What you need to do:
Give back exactly the stretch of data below from the line holding "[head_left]" through the line holding "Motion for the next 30", both ends included, and leave the remaining lines out.

[Records from a collection]
==========

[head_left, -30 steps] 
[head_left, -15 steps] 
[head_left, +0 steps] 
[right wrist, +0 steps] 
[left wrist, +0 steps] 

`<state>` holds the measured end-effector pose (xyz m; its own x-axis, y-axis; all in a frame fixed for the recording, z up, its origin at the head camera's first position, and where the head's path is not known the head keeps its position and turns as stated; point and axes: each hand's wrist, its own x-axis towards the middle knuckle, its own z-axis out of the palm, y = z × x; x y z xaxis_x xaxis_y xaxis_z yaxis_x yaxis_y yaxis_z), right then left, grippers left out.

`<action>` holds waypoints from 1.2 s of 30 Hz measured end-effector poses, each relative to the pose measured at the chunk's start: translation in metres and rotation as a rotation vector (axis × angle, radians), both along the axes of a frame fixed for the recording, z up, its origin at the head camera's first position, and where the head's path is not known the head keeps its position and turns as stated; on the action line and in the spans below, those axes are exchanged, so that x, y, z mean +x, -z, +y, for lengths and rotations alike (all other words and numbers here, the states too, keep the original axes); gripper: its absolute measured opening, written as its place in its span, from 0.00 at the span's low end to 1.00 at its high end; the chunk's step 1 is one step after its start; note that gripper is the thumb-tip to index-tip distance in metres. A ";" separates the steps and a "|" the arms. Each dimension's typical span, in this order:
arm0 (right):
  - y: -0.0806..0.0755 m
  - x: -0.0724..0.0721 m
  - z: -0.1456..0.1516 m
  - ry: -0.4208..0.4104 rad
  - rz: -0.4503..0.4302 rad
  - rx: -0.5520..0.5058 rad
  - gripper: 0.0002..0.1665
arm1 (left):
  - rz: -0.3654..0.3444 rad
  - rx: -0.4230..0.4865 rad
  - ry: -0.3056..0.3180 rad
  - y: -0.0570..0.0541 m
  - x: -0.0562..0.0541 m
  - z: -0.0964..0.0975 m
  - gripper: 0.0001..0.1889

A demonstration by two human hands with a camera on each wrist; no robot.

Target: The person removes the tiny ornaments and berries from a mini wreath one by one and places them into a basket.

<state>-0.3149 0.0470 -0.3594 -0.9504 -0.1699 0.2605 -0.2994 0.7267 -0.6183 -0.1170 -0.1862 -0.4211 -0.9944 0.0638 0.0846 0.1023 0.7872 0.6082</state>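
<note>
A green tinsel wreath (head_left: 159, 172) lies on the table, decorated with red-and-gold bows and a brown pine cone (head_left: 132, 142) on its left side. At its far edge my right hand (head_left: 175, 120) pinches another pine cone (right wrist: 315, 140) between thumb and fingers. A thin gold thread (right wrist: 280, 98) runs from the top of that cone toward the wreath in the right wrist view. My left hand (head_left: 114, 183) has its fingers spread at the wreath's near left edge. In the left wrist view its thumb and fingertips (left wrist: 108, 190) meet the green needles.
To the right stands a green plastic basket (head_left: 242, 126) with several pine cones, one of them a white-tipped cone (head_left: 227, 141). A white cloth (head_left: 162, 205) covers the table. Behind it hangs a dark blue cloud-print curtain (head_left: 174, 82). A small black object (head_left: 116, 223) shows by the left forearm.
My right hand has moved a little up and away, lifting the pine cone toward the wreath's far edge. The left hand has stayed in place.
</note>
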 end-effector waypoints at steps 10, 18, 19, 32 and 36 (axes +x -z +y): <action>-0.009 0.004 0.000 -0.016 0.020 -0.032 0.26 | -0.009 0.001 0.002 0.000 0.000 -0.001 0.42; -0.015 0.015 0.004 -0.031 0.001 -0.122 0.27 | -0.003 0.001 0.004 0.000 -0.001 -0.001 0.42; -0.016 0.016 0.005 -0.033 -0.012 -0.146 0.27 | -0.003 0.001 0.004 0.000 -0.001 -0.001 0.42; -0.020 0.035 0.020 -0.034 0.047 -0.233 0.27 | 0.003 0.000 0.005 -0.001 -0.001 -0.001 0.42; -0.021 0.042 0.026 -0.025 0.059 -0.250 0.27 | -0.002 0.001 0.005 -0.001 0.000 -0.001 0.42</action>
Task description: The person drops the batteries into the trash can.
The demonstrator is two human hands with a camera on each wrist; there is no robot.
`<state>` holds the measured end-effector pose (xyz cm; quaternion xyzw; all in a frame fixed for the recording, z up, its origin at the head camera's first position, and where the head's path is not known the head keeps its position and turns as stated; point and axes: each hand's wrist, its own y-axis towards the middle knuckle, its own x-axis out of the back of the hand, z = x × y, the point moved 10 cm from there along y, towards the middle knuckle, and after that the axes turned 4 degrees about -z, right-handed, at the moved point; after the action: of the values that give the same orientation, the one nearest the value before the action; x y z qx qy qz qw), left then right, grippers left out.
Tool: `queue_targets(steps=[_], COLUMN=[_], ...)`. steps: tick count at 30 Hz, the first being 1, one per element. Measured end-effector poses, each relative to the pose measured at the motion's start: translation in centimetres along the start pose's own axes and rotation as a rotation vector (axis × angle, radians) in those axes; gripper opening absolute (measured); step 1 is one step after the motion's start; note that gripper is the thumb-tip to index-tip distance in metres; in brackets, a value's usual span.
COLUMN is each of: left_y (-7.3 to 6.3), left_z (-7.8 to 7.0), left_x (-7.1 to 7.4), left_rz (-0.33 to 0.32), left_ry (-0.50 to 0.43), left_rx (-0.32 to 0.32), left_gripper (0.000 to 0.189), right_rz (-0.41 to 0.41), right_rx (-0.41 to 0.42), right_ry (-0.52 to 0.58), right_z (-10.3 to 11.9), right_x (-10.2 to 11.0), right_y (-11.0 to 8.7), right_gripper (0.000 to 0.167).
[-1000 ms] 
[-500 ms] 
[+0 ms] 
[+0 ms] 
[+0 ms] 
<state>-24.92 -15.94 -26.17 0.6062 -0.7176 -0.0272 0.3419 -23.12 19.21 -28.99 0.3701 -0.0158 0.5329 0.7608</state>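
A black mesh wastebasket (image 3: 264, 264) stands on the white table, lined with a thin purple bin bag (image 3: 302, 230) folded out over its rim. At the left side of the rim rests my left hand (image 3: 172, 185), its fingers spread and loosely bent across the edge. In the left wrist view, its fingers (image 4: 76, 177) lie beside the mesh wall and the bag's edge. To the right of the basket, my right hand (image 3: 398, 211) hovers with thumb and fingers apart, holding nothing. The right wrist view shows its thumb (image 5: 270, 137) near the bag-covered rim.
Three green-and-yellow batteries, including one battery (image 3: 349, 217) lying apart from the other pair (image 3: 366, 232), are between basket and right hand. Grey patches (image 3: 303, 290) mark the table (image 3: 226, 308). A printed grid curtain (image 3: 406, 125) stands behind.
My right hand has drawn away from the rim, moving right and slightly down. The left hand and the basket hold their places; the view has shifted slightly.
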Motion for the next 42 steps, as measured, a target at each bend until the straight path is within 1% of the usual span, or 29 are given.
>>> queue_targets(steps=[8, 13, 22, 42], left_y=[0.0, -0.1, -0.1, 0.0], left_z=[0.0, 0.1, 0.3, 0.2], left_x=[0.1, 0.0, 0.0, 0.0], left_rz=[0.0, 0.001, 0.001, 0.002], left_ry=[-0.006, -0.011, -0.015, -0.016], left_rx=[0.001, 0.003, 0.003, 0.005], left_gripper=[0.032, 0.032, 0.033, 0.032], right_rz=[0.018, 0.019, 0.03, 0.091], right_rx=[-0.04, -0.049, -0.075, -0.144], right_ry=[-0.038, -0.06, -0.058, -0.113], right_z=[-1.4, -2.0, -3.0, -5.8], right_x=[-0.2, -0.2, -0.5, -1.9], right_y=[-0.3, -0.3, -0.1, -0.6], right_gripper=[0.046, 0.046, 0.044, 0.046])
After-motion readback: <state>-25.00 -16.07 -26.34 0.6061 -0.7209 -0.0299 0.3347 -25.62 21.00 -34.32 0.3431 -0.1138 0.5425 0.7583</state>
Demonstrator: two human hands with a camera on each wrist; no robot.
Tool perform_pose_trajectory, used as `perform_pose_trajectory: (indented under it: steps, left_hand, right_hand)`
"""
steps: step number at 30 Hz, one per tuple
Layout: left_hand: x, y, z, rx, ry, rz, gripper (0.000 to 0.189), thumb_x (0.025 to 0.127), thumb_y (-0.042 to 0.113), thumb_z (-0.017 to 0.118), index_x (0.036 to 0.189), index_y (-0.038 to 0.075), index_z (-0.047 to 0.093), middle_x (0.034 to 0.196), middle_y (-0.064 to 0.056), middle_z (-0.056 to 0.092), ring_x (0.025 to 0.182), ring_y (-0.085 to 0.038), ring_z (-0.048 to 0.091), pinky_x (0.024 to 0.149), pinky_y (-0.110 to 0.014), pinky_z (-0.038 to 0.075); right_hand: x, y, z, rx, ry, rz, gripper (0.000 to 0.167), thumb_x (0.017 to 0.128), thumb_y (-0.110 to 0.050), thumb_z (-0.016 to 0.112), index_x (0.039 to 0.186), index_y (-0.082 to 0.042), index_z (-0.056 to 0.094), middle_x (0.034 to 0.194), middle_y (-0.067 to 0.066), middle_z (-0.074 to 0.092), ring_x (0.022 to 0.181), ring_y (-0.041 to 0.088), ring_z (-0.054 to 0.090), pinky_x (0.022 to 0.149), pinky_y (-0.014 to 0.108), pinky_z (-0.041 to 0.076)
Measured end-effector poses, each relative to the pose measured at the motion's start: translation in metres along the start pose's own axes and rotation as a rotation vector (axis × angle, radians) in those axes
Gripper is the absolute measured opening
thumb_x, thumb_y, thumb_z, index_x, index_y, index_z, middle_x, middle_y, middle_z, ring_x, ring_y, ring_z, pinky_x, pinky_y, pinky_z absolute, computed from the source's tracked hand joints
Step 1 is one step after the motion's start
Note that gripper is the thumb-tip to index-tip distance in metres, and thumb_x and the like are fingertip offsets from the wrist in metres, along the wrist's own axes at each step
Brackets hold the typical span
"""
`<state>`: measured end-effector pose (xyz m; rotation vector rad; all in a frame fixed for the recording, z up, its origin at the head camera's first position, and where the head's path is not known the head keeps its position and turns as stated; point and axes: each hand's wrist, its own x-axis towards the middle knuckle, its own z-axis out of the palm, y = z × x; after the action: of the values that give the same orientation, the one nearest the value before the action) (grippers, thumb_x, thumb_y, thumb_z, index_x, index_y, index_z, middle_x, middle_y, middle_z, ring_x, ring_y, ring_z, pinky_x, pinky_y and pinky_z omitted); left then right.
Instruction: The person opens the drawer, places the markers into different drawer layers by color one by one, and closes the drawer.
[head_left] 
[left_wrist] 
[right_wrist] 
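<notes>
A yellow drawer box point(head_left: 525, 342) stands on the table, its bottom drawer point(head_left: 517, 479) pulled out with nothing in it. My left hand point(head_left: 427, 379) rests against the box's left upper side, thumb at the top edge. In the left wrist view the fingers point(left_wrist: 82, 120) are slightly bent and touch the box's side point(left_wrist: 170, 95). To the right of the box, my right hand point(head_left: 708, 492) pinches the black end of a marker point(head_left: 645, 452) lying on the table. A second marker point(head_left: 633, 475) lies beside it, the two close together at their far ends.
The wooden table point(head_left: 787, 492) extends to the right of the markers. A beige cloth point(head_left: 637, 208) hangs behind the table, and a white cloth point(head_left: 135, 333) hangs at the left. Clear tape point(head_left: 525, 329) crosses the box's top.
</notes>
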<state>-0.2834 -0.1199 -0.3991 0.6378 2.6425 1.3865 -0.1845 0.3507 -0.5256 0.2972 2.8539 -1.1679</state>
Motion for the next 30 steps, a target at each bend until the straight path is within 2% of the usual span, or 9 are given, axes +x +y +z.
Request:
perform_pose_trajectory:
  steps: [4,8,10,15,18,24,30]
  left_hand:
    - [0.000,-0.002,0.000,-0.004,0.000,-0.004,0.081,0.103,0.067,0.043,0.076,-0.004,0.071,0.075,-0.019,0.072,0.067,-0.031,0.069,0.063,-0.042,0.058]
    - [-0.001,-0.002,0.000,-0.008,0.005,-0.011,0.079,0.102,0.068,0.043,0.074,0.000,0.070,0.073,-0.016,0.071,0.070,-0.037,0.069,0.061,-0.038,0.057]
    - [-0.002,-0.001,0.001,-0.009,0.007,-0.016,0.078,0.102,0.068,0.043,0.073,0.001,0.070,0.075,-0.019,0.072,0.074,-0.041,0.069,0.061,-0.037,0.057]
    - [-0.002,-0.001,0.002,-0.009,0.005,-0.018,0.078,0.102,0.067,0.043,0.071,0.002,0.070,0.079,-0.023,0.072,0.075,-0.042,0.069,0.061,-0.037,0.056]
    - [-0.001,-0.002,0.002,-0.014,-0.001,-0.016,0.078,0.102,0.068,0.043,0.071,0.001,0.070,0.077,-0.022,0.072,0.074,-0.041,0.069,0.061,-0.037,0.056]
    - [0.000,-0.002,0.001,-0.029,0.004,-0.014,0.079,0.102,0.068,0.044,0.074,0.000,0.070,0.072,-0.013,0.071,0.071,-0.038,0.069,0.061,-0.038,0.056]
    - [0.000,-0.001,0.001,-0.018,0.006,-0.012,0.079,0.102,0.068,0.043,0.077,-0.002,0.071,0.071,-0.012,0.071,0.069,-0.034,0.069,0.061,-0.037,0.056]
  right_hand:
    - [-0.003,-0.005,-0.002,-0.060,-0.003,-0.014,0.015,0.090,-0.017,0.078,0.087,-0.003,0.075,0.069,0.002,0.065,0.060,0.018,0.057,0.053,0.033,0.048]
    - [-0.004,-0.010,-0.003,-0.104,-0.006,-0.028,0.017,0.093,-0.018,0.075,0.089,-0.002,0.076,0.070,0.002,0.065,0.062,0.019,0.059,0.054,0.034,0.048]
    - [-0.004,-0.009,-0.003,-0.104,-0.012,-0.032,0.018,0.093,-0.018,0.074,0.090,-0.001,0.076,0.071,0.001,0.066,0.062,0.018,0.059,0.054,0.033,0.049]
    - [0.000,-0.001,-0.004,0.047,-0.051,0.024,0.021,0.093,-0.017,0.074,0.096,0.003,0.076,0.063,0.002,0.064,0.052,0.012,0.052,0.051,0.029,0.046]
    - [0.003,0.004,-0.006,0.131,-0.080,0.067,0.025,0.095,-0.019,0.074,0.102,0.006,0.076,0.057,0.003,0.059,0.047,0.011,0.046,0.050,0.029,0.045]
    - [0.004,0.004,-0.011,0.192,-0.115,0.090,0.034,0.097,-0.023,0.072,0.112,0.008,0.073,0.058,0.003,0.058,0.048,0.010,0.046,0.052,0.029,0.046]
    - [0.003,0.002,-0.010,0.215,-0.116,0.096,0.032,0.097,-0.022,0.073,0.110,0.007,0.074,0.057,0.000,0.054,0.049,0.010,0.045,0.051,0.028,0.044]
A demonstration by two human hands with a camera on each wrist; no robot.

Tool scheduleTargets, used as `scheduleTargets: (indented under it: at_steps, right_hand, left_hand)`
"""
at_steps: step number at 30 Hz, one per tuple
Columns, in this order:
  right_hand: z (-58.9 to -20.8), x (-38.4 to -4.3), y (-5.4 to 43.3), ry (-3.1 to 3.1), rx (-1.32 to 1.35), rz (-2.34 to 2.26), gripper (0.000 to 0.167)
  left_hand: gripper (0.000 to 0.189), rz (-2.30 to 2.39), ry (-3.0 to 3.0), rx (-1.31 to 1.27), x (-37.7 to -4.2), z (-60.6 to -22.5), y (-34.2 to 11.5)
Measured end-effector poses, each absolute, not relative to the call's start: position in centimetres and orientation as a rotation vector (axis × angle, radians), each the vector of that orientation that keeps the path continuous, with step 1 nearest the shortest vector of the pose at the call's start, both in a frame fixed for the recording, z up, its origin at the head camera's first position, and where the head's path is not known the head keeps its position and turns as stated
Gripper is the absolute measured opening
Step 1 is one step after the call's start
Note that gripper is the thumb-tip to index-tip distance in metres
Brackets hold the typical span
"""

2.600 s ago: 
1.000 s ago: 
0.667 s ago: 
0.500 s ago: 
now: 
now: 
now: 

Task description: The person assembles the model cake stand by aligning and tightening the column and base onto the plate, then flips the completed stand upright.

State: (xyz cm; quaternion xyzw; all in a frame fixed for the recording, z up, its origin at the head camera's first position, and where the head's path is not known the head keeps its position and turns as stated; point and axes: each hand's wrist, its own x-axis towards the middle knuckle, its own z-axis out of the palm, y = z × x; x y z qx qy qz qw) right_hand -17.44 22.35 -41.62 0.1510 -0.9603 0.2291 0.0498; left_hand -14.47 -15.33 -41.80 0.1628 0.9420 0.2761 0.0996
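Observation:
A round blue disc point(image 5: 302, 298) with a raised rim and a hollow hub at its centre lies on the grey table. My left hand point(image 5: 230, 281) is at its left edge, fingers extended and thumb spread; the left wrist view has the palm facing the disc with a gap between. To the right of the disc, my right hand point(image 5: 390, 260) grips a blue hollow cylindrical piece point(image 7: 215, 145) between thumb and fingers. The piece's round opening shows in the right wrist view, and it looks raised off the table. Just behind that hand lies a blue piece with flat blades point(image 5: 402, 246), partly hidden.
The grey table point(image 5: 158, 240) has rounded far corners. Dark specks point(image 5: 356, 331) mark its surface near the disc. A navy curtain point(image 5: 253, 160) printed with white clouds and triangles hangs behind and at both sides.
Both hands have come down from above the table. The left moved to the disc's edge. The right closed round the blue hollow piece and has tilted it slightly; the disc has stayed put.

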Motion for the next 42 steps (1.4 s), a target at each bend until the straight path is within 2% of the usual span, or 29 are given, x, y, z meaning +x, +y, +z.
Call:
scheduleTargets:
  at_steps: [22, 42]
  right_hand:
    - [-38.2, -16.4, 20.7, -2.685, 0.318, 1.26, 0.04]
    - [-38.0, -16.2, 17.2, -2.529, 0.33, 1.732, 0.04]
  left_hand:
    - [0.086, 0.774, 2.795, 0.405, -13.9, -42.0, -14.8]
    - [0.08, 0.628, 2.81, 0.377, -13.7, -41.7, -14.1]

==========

Answer to the exercise:
[head_left] 
[left_wrist] 
[right_wrist] 
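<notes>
A yellow drawer box point(head_left: 525, 342) stands on the table, its bottom drawer point(head_left: 517, 479) pulled out with nothing in it. My left hand point(head_left: 427, 379) rests against the box's left upper side, thumb at the top edge. In the left wrist view the fingers point(left_wrist: 82, 120) are slightly bent and touch the box's side point(left_wrist: 170, 95). To the right of the box, my right hand point(head_left: 708, 492) pinches the black end of a marker point(head_left: 645, 452) lying on the table. A second marker point(head_left: 633, 475) lies beside it, the two close together at their far ends.
The wooden table point(head_left: 787, 492) extends to the right of the markers. A beige cloth point(head_left: 637, 208) hangs behind the table, and a white cloth point(head_left: 135, 333) hangs at the left. Clear tape point(head_left: 525, 329) crosses the box's top.
</notes>
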<state>-0.2834 -0.1199 -0.3991 0.6378 2.6425 1.3865 -0.1845 0.3507 -0.5256 0.2972 2.8539 -1.1679</state>
Motion for the next 30 steps, a target at each bend until the straight path is within 2% of the usual span, or 9 are given, axes +x +y +z.

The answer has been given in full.